—Oh! elle se défendra bien un peu, dans tous les cas; si je ne me trompe, vous craignez bien davantage pour les Settlers que pour les soldats?

—Je ne pourrais dire si j'ai plus de sollicitude pour les uns que pour les autres, mais, à ce moment, j'ai un poids énorme sur la poitrine; mon absence est peut être un acte de lâcheté qui livre ma femme et mon enfant aux chances des plus terribles dangers.

—Ne sont-ils pas en sûreté dans le Fort?

—Oui; du moins, je le suppose. Je n'ai aucune raison pour les croire en danger, et pourtant je suis oppressé par un pressentiment sombre: s'il leur arrivait malheur, je n'y survivrais pas.

—Gardez-les bien, jeune homme, ces trésors... une fois perdus on ne les retrouve plus! répondit le vieillard d'un ton pénétré, pendant qu'une larme tremblait au bord de sa paupière.

—Certainement, je voudrais les sauvegarder; c'est le but unique de mon existence; mais il faut que je sois partout à la fois. Si je me suis arrêté ici jusqu'à présent, c'était pour procurer à mon pauvre cheval quelques moments de repos: je ne l'ignore pas, les moments sont précieux.

—Il y a de grands dangers à courir d'ici au Fort.
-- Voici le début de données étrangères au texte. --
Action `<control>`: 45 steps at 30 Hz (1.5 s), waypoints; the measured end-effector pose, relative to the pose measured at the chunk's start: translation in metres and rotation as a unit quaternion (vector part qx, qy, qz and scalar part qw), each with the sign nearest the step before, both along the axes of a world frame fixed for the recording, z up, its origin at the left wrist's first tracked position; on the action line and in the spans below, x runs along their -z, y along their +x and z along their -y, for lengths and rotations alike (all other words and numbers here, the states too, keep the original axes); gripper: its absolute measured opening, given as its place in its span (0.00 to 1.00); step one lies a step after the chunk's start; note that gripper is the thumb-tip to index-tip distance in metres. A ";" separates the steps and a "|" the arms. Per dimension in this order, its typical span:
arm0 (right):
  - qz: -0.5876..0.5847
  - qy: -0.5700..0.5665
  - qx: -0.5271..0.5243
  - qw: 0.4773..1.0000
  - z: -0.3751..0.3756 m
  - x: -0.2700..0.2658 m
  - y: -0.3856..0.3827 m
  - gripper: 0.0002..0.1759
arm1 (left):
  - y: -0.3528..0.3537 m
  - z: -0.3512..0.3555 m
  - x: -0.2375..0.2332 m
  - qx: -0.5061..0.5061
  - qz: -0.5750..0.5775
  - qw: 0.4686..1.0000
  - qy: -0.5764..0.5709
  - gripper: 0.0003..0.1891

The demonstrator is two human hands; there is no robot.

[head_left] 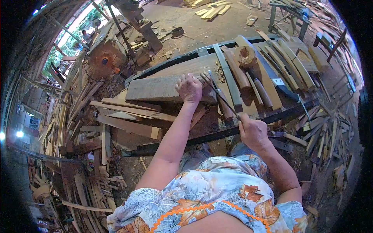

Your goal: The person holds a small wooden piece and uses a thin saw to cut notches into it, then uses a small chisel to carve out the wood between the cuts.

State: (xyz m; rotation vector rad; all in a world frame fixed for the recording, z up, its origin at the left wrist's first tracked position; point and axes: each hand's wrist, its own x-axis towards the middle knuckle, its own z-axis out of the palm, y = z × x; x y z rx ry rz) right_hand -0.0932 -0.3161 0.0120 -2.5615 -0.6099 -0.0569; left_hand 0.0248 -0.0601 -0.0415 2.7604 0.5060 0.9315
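A thick grey-brown wooden board (151, 90) lies across the workbench (217, 134). On its right part rests my left hand (189, 88), fingers curled over the top. My right hand (253, 132) is closed around the lower end of a long, thin dark tool (222, 94), whose far end reaches the board's right end beside my left hand. Whether that far end touches the board is hard to tell. Just right of the tool stand a greenish wooden strip (227, 73) and a rounded brown wooden piece (236, 68).
A saw with a dark handle (285, 92) and curved wooden strips (294, 64) lie on the bench's right side. Loose slats (134, 110) stick out at its left. Scrap wood (326, 128) is heaped on the right floor. A round fan (105, 60) stands back left.
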 end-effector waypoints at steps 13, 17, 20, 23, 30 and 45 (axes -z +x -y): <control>0.046 0.047 -0.001 0.998 -0.058 0.019 0.049 0.09 | -0.001 -0.004 0.002 0.009 -0.006 0.998 -0.063 0.10; 0.018 0.016 -0.001 1.000 -0.071 0.019 0.055 0.10 | -0.002 0.000 -0.001 -0.006 -0.014 0.998 -0.055 0.09; 0.007 0.011 0.002 1.000 -0.073 0.017 0.055 0.10 | -0.002 0.000 -0.001 -0.010 0.004 0.999 -0.048 0.09; 0.013 0.020 0.001 1.000 -0.073 0.022 0.051 0.11 | -0.001 0.000 0.000 -0.010 -0.006 0.999 -0.047 0.09; -0.010 -0.006 0.007 1.000 -0.048 0.034 0.029 0.11 | 0.000 0.000 0.000 -0.017 -0.007 0.999 -0.036 0.09; -0.006 0.009 -0.015 1.000 -0.110 0.023 0.091 0.09 | 0.002 -0.002 0.000 -0.017 -0.027 0.999 -0.013 0.09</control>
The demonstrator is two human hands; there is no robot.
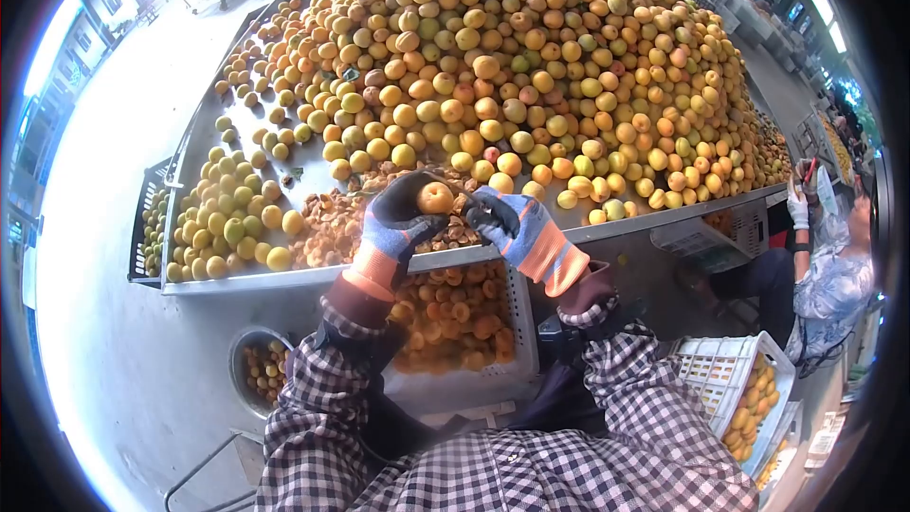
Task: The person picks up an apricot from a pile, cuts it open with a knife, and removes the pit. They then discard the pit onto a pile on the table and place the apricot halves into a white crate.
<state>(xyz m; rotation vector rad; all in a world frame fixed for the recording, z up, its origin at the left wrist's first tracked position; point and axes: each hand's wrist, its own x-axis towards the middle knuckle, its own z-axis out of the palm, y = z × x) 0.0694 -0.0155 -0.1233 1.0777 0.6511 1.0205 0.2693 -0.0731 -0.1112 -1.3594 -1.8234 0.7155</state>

La vallée est pleine de coquins altérés de sang.

—Il faut que je marche, quand même: les sentiers fussent-ils hérissés de serpents à sonnettes, il faut que je leur passe sur le corps.

—C'est noblement parler, mon jeune ami, je vous félicite de votre courage: mais vous ne partirez pas seul; c'est impossible.

—Qui voudrait venir avec moi? qui voudrait partager de tels périls?